# wanting to gain......again



## luv_lovehandles (Jun 17, 2011)

Hey there everyone,
I use to be a gainer about 4 years ago. I stopped however, yet feel the urge to pack on the pounds again. I miss the way it feels ect. It came over me recently why i dont know that i should start gaining again. I miss my belly being really full and feeling it drop below my jeans when i sit down.....


----------



## Tracii (Jun 23, 2011)

I'm feeling the same way.


----------



## ForeignSoul (Jun 25, 2011)

While I must say I'm not a feeder/feedee, gainer...whatever...

I have put on like 100lbs the past 5 years. Sometimes I struggle with the choice to gain or maintain. Most of the time though I do just enjoy a nice big meal and don't mind if I put on any lbs! lol


----------



## Van (Jun 29, 2011)

I feel the same way as well. I am going to gain. 300lbs by Christmas. I weigh over 230 now.


----------



## CuriousKitten (Jun 29, 2011)

I feel the same way too and have recently started to actively gain again. Not sure how long it will last but I figured I'd run with it while I felt like gaining.

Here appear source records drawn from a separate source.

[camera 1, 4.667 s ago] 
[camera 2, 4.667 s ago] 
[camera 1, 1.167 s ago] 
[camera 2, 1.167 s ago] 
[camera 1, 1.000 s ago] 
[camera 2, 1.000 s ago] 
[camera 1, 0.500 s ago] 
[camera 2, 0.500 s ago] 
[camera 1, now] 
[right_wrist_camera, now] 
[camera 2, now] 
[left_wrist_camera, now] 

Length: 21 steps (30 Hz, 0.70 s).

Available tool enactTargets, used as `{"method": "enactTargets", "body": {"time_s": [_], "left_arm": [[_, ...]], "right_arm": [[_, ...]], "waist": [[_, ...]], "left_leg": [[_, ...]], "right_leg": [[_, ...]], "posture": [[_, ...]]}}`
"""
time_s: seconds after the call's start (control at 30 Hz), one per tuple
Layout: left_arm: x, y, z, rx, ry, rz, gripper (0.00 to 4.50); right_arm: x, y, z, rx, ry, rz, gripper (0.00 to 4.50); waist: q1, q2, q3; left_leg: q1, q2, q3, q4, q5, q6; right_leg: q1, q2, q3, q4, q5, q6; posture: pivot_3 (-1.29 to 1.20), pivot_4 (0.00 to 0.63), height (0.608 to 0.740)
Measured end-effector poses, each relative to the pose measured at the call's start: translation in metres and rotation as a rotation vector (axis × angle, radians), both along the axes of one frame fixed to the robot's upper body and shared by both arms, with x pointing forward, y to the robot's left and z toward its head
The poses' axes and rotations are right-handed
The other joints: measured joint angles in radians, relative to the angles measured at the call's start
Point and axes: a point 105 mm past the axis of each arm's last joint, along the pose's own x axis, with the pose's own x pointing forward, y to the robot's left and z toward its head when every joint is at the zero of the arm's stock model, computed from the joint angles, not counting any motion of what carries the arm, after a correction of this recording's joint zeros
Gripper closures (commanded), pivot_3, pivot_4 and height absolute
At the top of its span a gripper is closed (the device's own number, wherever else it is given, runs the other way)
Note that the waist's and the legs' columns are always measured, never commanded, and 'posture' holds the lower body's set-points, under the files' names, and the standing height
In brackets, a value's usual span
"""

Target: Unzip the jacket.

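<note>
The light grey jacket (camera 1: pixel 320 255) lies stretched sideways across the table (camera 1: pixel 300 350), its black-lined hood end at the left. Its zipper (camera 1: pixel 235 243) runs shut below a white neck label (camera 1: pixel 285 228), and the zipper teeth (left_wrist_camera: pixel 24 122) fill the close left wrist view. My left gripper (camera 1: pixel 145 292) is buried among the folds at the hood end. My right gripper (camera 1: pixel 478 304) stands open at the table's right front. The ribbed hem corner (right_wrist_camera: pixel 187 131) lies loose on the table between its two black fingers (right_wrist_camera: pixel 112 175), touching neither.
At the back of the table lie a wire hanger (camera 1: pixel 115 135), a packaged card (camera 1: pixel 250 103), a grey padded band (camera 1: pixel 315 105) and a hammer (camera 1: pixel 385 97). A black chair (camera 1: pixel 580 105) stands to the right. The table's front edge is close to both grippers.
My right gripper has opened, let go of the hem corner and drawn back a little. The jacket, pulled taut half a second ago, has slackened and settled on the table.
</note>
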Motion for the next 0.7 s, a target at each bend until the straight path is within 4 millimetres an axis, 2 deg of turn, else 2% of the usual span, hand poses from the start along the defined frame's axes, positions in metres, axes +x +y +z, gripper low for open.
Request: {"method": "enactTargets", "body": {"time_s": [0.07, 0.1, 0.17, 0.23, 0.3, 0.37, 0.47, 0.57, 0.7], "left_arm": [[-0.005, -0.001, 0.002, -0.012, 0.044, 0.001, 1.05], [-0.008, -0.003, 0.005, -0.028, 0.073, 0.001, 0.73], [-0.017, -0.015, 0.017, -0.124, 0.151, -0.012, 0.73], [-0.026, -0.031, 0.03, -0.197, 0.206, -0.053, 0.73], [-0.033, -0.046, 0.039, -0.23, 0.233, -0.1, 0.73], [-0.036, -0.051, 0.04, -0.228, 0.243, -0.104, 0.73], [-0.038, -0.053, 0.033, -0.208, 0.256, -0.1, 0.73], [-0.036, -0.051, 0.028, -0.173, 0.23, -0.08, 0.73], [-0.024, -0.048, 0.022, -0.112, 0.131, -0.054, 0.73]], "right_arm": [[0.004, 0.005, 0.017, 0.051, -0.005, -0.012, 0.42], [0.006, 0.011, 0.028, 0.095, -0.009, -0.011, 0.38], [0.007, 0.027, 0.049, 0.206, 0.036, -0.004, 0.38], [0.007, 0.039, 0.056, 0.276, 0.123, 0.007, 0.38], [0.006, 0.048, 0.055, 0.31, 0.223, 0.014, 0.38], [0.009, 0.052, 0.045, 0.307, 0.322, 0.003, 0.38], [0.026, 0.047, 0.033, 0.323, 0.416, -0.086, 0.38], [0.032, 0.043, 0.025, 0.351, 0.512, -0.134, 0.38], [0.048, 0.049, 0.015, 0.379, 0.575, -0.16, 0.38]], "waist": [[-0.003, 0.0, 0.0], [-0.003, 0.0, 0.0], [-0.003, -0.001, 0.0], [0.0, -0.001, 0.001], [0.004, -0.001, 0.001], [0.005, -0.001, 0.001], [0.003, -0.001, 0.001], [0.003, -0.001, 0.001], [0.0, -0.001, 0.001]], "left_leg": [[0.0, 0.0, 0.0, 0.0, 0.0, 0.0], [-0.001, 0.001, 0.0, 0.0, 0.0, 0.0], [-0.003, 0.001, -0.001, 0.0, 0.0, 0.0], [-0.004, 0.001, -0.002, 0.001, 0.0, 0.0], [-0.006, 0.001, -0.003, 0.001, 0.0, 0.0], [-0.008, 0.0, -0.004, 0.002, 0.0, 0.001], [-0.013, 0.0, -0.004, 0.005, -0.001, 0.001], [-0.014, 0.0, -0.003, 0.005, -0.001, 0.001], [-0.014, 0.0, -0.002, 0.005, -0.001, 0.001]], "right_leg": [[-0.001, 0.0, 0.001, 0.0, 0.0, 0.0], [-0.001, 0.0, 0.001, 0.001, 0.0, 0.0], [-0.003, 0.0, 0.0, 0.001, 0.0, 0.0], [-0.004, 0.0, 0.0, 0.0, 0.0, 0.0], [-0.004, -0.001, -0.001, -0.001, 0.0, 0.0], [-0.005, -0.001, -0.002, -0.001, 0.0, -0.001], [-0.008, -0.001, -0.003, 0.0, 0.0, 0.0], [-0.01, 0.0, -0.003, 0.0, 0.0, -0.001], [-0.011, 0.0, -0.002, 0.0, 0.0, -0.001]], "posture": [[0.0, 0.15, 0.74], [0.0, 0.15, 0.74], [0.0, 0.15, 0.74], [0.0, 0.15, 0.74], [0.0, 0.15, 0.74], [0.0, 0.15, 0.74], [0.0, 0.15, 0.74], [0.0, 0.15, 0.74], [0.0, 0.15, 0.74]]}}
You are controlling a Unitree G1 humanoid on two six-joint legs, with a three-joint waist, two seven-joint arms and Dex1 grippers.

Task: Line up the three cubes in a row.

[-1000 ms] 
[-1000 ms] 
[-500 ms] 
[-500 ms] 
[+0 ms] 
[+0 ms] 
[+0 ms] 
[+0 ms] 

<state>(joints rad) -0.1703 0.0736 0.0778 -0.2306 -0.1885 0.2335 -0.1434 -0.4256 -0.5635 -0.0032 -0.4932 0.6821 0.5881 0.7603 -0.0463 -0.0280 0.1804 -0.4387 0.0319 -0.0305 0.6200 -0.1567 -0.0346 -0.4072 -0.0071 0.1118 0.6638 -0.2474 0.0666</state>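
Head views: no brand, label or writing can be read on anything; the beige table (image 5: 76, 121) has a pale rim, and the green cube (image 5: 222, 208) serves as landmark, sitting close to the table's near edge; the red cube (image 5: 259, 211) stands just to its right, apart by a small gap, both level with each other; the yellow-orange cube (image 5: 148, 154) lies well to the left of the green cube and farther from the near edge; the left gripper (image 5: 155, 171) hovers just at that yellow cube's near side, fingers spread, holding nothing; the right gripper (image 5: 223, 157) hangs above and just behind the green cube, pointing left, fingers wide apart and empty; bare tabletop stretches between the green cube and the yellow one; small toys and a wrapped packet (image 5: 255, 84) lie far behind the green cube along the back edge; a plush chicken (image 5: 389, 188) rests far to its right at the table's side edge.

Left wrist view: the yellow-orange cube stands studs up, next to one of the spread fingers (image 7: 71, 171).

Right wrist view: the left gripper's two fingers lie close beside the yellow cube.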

I think it's normal and okay to change your mind.


----------



## Tad (Jun 30, 2011)

My gaining and stuffing desires seem to be in overdrive lately too. Have been trying to keep them contained, but wondering about giving myself a splurge to lessen the mental tension.


----------



## luv_lovehandles (Jul 7, 2011)

glad im not the only one who feels that way....


----------



## SuppressingFire (Jul 15, 2011)

I've been going through this too for about a month now. It came from totally out of nowhere. I'm not fat nor have I ever been, but for some reason I really really want to gain a bunch of weight now. I've been hoping to maybe wait and gain for a girl but idk how much longer I can hold back this urge.


----------



## Tracii (Jul 17, 2011)

CuriousKitten said:


> I feel the same way too and have recently started to actively gain again. Not sure how long it will last but I figured I'd run with it while I felt like gaining.
> 
> I think it's normal and okay to change your mind.



Thats how I feel Kitten just run with the urge and if it happens it happens.


----------



## ChubbyBlackSista (Aug 12, 2011)

*If you feel the urge to gain again I say go for it don't hold back if you're not satisfied with yourself*


----------



## GordoNegro (Aug 13, 2011)

You can only suppress the 'inner fatty' for so long in some cases, before it just makes its demands known and felt even in ways you do not realize until later on. Speaking from personal experience.


----------



## disconnectedsmile (Aug 13, 2011)

ChubbyBlackSista said:


> *If you feel the urge to gain again I say go for it don't hold back if you're not satisfied with yourself*



once a gainer, always a gainer. there is no off switch for it. why fight it? why fight yourself?


----------



## luv_lovehandles (Oct 5, 2011)

ive gained around 10-15 pds since july which isnt good but eh maybe once winter comes ill put on more.. ill add photos if anyone wants to see..


----------



## BigFA (Oct 5, 2011)

I have also been feeling the desire lately to gain more weight. As GordoNegro said "You can only suppress the inner fatty so long". Deep down I really love being fat, even though it has some health consequences and when I lose a few pounds I feel like I am losing a key part of myself and want very much to gain it back and often much more. I like having a big, hanging belly and when it shrinks, I miss it too.


----------



## GordoNegro (Oct 10, 2011)

BigFA said:


> I have also been feeling the desire lately to gain more weight. As GordoNegro said "You can only suppress the inner fatty so long". Deep down I really love being fat, even though it has some health consequences and when I lose a few pounds I feel like I am losing a key part of myself and want very much to gain it back and often much more. I like having a big, hanging belly and when it shrinks, I miss it too.



That is true, not sure how I would feel if I had to go back to 256 as although the 'outsiders' would be praising my 'success', I would still feel hollow/empty inside.


----------



## luv_lovehandles (Oct 10, 2011)

[/IMG]
my tummy as of this morning empty


----------



## mathlete (Dec 3, 2011)

Family stops me. I don't know if I'll ever really get away from them, but if I do, I'll probably put on loads of weight before I snap out of it, then I'd feel awful.


----------



## AmyJo1976 (Dec 10, 2011)

ChubbyBlackSista said:


> *[F Black]If you feel the urge to gain again I say go for it don't hold back if you're not satisfied with yourself[/FONT]*



The words that I live by!!! Makes me wat to double my efforts!!


----------